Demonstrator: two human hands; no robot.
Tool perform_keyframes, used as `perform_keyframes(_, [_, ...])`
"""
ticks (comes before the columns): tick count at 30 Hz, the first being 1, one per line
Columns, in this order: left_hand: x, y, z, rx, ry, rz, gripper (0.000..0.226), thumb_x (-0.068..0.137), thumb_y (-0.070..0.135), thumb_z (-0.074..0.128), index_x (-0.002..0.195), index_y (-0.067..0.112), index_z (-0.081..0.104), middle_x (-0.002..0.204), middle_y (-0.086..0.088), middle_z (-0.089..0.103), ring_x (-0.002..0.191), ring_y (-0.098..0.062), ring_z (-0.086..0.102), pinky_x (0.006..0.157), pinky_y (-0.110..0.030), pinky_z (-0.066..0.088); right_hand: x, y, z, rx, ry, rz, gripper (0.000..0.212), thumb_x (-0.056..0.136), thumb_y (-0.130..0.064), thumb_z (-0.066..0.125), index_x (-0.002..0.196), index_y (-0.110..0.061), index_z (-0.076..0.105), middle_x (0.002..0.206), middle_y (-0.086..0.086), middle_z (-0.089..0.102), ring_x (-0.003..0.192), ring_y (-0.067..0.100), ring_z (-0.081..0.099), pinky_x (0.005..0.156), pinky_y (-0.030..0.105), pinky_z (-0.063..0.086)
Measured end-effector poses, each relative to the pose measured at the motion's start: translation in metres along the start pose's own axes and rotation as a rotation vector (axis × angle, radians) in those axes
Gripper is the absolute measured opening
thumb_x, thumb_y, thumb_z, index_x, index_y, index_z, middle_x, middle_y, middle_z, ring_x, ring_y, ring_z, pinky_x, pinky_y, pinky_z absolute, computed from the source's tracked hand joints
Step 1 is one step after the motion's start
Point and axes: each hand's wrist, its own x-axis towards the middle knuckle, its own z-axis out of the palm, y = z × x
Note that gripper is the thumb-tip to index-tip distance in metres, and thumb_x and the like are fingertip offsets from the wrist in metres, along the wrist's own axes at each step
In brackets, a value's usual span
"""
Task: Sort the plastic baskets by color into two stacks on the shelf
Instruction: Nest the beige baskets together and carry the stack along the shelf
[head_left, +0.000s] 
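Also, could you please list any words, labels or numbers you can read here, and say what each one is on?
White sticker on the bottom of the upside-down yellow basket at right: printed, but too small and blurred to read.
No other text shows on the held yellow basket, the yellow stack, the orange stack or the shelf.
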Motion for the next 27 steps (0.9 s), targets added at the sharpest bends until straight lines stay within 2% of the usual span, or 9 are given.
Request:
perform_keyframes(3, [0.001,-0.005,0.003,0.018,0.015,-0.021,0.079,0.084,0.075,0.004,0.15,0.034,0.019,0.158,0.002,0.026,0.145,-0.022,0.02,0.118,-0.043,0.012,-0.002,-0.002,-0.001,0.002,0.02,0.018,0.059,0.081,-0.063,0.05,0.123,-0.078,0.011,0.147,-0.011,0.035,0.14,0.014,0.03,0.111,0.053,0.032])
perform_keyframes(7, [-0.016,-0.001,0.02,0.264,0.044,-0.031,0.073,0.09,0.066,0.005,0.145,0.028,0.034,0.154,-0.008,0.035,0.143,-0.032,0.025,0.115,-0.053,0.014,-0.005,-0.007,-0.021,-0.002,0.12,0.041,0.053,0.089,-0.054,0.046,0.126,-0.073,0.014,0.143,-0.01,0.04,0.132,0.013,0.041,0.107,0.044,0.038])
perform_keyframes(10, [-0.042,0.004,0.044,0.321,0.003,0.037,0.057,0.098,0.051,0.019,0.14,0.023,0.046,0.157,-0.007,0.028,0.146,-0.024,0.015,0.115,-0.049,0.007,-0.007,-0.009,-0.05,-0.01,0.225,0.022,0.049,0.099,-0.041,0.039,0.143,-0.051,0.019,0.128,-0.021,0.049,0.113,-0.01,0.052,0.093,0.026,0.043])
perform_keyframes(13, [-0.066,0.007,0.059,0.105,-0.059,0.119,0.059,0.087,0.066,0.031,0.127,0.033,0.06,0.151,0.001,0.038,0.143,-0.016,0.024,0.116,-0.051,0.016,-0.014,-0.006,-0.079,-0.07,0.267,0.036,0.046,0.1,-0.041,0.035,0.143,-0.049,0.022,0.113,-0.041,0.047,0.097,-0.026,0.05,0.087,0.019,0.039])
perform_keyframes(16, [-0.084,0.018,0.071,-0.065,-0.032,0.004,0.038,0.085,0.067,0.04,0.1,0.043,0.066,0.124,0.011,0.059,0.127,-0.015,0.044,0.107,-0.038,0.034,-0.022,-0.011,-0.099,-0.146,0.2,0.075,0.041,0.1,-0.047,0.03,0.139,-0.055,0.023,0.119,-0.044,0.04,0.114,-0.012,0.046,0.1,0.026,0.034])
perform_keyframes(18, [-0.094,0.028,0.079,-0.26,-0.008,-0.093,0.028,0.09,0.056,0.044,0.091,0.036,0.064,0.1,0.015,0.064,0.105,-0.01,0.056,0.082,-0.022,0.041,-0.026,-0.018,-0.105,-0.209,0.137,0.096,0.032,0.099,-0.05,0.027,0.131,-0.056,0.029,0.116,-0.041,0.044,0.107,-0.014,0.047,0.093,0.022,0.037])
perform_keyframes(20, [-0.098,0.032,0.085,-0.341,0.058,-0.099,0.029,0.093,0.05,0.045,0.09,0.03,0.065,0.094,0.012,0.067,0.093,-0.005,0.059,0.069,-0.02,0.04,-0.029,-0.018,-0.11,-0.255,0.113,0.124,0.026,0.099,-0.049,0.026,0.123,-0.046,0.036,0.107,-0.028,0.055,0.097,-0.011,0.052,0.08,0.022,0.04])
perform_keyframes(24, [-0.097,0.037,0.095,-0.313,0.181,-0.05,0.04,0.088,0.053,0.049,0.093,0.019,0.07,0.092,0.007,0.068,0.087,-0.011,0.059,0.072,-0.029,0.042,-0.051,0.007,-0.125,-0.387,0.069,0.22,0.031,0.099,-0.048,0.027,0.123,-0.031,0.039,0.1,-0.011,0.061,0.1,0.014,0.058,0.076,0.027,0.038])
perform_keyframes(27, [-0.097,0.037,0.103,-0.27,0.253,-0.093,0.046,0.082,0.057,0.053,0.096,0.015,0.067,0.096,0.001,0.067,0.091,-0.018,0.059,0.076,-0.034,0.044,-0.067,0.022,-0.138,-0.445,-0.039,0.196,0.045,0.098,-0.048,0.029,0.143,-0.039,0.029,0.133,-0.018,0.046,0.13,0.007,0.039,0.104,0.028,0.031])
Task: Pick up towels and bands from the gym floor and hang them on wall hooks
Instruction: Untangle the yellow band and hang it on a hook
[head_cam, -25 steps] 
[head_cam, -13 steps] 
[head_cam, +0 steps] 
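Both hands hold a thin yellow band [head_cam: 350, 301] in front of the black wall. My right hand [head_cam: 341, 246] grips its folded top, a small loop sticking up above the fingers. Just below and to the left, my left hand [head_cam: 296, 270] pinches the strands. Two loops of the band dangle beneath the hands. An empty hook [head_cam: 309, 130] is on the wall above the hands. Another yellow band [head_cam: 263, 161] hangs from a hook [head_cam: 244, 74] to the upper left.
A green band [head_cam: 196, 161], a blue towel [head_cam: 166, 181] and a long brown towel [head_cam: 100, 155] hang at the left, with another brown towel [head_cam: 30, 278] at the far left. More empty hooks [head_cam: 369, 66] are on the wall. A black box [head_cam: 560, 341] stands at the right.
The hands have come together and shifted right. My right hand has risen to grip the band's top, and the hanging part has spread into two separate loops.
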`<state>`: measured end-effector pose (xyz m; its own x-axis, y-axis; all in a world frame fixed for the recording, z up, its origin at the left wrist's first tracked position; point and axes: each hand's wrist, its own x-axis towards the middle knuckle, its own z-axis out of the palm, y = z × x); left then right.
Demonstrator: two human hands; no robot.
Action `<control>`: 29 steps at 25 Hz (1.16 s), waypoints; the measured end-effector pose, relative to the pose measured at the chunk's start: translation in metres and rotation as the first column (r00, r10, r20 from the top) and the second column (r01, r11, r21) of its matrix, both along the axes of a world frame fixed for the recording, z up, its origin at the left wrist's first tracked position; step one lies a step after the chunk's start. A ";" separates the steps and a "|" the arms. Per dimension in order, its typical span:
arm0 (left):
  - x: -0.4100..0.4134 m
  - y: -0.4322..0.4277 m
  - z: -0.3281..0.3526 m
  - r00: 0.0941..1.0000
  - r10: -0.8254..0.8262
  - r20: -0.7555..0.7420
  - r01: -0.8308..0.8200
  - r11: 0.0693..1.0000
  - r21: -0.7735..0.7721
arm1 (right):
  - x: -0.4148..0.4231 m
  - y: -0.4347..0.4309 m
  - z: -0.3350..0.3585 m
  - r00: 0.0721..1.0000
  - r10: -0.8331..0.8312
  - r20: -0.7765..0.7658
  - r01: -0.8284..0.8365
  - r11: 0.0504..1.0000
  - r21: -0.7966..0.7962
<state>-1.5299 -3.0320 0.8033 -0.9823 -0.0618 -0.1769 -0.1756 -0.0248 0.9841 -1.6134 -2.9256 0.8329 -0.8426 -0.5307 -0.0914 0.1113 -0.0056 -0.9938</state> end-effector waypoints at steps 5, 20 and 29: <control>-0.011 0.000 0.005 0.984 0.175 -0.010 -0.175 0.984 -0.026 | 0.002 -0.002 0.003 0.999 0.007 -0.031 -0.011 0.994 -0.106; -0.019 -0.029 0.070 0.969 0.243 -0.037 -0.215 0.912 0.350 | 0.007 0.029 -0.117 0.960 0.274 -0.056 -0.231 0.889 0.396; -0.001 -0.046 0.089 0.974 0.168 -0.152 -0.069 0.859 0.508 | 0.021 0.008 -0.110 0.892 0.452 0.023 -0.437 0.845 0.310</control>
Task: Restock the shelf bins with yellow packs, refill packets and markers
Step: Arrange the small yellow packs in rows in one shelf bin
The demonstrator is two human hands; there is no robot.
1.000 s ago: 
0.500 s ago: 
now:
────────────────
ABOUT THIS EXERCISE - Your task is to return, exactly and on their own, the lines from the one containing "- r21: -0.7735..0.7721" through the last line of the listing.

WRITTEN REPLY -
  - r21: -0.7735..0.7721
arm1 (right):
  - x: -0.4148..0.4231 m
  - y: -0.4347..0.4309 m
  - z: -0.3350..0.3585 m
  - r00: 0.0721..1.0000
  - r10: -0.8331..0.8312
  - r20: -0.7765..0.7658
  - r01: -0.8284..0.8365
  - r11: 0.0504..1.0000
  - r21: -0.7966..0.7962
<state>-1.5299 -3.0320 0.8033 -0.9823 -0.0618 -0.1769 -0.1756 -0.0248 0.9841 -1.6134 -2.9256 0.8329 -0.8426 -0.5307 -0.0914 0.1113 -0.0056 -0.9938</state> end-effector waypoints at steps 5, 20 and 29: <control>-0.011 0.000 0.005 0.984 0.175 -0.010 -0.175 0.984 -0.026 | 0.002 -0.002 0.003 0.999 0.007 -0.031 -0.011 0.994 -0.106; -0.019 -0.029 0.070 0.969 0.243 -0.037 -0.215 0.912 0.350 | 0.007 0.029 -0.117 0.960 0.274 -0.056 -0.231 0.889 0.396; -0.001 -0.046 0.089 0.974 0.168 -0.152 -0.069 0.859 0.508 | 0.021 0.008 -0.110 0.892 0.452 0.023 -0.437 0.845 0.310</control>
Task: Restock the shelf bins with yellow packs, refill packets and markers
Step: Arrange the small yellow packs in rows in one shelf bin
The demonstrator is two human hands; there is no robot.
1.000 s ago: 
0.500 s ago: 
now:

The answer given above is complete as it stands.